日々家内心得の事
一、日々有り難き事を取り外す事
恐るべし 恐るべし(御七カ条第七条)
黒住教は、感激・感動そして感謝の心を養う道で、こうした心が〝開運の元〟となります。徹底したプラス思考で陽気な心を養うことが大事です。
文化九年(一八一二)秋、大変親孝行であった教祖神は一週間のうちに、ご両親を流行病で失われました。その悲しみのために心を陰気に閉ざした教祖神は、労咳(肺結核)にかかり死に瀕し、せめて今生の別れにと御日拝をつとめられました。この折の様子が、「教祖宗忠神御小伝」(星島良平高弟著)に記されています。
「吾元来父母の死を哀しみて、心を傷め陰気になりしより大病になりたれば、面白く、楽しく、おもいかえして心を養い、心さえ陽気になるならば病は自から癒ゆべきはずなり。ただ一息する間にても心を養うが孝行なりと思いさだめたまい、見るにつけ聞くにつけ天恩の有り難きことを思惟い、一向心をもって心を養い給いしより、日々にうす紙をへぐが如くに快方に赴わせたまう」。
教祖神は知らず知らずのうちに、大変な親不孝をしていたことに気付き猛省されました。
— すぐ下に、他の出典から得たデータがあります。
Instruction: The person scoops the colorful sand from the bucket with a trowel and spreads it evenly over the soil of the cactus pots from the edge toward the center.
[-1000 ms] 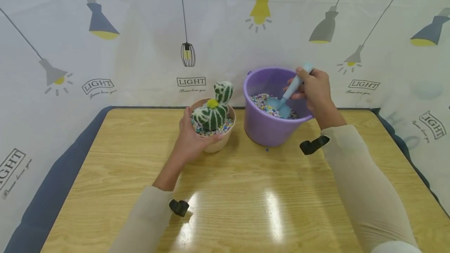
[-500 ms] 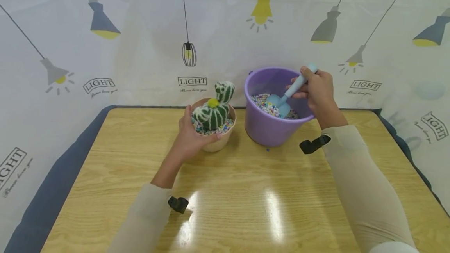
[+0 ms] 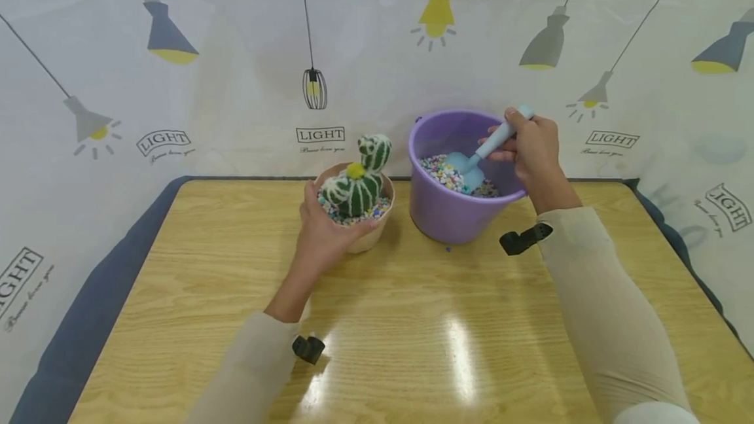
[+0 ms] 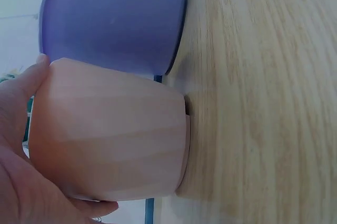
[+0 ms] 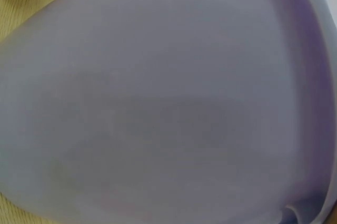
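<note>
the scoop point(image 3: 491, 145) was gripped by the right hand point(image 3: 538, 148), its long axis slanted down and leftward into the bucket point(image 3: 450, 218), toward the pot point(image 4: 113, 134) held by the left hand point(image 3: 324, 233).

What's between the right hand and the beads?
The head view shows the blue scoop: the right hand grips its handle, and its blade sits among the beads in the purple bucket.

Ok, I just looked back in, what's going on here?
A person's left hand grips the pot, which holds a cactus set among colourful pebbles. The right hand holds a scoop by its handle, with the blade down at the pebbles inside the purple bucket. The bucket stands on the table, beside the pot.
</note>
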`<state>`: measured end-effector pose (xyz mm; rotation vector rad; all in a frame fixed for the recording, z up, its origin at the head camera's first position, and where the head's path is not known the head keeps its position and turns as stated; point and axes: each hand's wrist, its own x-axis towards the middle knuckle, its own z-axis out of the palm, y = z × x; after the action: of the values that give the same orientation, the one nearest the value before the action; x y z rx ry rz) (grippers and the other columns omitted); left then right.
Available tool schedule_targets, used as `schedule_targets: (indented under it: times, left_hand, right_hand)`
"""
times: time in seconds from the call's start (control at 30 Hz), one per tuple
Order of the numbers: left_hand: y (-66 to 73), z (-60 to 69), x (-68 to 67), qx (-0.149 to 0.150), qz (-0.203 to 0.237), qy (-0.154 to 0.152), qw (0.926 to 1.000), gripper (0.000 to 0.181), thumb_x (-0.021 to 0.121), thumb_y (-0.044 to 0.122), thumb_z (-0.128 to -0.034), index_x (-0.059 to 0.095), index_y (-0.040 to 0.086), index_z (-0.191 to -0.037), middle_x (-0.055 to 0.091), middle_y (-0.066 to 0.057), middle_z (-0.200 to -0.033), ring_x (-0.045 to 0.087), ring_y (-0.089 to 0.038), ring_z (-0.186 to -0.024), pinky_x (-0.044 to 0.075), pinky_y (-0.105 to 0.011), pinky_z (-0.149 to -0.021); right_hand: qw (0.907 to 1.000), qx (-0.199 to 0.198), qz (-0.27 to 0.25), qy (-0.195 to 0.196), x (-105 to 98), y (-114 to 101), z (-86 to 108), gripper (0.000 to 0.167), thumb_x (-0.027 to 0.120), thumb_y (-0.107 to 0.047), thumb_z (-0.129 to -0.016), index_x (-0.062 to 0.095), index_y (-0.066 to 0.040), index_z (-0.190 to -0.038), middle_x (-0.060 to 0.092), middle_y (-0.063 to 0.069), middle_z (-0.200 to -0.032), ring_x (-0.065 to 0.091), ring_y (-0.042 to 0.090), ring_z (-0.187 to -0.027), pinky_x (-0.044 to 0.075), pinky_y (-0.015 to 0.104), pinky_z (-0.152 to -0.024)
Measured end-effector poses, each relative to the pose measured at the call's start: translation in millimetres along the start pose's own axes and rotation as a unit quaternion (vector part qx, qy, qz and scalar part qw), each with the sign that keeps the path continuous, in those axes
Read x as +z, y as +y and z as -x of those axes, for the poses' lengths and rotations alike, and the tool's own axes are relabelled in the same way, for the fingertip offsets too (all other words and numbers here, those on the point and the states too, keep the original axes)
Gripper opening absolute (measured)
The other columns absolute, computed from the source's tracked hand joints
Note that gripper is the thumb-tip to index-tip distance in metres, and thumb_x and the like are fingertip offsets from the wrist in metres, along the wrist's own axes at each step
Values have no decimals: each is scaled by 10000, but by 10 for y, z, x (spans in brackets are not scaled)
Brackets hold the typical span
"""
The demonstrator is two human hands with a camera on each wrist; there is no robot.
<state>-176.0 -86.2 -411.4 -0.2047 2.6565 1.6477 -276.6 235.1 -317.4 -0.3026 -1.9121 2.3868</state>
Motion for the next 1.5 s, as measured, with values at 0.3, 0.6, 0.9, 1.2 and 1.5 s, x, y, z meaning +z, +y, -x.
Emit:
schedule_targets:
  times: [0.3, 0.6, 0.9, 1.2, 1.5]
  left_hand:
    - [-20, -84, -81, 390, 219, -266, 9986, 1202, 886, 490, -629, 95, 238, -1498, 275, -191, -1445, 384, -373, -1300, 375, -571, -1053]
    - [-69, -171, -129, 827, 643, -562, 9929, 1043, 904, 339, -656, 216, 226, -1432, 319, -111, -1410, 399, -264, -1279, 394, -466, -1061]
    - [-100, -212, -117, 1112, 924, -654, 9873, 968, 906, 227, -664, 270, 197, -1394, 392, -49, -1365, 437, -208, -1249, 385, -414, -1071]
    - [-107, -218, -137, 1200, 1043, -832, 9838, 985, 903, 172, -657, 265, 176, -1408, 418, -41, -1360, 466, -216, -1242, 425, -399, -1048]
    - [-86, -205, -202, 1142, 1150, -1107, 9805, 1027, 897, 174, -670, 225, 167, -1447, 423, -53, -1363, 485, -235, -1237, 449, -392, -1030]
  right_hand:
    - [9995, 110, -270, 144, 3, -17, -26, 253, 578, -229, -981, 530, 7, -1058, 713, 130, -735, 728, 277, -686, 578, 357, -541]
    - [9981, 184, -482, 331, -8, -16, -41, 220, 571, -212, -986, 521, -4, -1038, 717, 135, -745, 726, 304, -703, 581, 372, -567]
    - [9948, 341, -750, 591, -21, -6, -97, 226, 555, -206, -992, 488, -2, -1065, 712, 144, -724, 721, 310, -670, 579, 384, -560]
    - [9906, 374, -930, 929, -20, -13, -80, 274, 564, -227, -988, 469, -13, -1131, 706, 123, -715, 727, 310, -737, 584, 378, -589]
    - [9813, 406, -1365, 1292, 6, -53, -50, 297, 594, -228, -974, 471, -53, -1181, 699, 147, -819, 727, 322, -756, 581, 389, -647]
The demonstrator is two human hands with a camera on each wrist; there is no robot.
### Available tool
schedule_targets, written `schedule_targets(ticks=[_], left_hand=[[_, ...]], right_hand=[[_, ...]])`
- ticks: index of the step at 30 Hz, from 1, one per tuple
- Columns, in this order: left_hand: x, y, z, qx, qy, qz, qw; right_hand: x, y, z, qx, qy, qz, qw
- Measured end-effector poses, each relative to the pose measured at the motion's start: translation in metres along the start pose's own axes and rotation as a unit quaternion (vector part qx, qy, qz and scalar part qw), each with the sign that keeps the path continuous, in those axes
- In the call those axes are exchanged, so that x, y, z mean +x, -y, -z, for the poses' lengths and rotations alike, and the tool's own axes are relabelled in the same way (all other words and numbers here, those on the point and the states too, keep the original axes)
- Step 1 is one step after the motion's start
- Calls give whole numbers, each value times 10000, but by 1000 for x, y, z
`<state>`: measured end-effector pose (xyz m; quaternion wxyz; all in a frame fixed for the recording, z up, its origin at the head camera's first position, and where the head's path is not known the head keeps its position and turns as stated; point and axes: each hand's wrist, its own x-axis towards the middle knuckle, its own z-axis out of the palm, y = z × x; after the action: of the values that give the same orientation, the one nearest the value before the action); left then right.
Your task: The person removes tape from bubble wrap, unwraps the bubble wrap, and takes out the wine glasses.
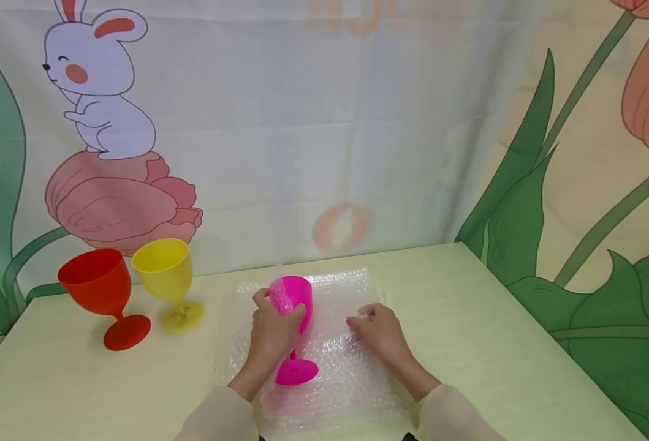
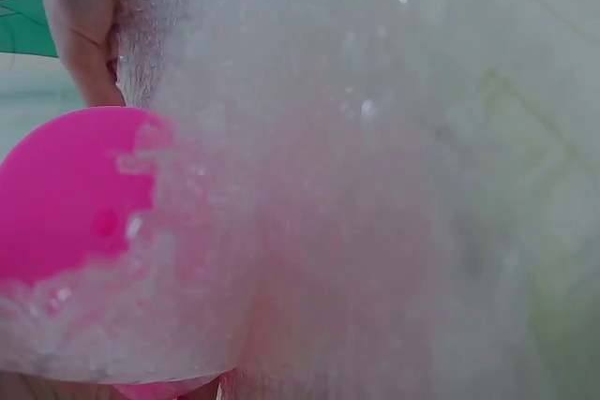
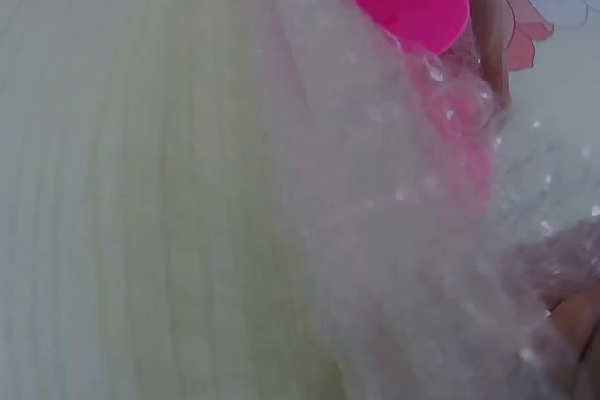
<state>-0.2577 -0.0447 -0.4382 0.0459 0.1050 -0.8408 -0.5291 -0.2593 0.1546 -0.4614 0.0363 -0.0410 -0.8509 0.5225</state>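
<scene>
A bright pink plastic goblet (image 1: 298,372) lies on a sheet of clear bubble wrap (image 1: 346,373), its bowl pointing away from me and its round foot toward me. With its fingers and thumb, my left hand (image 1: 271,334) grips the goblet's bowl together with a fold of the wrap. To the right, my right hand (image 1: 383,337) pinches the wrap's right side. In the right wrist view the pink foot (image 3: 417,7) shows past the wrap. Bubble wrap covers much of the goblet (image 2: 70,194) in the left wrist view.
A red goblet (image 1: 97,285) and a yellow goblet (image 1: 164,269) stand upright at the table's left rear. The pale table (image 1: 456,367) reaches back to a printed curtain (image 1: 313,153) with a rabbit and flowers.
</scene>
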Motion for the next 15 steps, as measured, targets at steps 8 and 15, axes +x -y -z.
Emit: schedule_targets(ticks=[8,15], left_hand=[[0,2,0,20,-11,5,10000],[1,4,-1,-39,24,-11,10000]], right_hand=[[-15,12,1,-1101,-492,1126,9863],[-22,16,-5,-1949,-1121,2126,9509]])
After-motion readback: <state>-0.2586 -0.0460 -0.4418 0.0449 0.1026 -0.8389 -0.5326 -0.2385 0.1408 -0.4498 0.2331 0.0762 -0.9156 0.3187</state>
そして心を陰から陽へと大転換し、大病を乗り越えられました。なお、この文化十一年(一八一四)一月十九日(旧暦)の御日拝を「第一次御日拝」とお称え申し上げています。
教祖神はこのご体験を通して、
有り難きことのみ思え人はただ
きょうのとうとき今の心の (御文一四七号)
との御歌のように努めることが、最も大切な「心の修行」となることを御教え下さいました。「徹底感謝」のたゆまぬ努力こそ、私たちがいただいている天照大御神のご分心(わけみたま)を養い育てる道であり、やがて「何事も有り難い」という心境になり「有り難うなる」ことができるのです。
有難い有難いとて世に住めば
有難き事ばかりなりけり (石尾乾介高弟詠)
ありがとうなりさえすればおのずから
病もなおり家もととのう (応武鶴三郎大人詠)
一日を百として九十九の悪いことがあっても、一つの有り難き事を取り外さないように、身の回りの「有り難う」を見付けて感謝する心の修行を積み重ね、有り難うなってまいりましょう。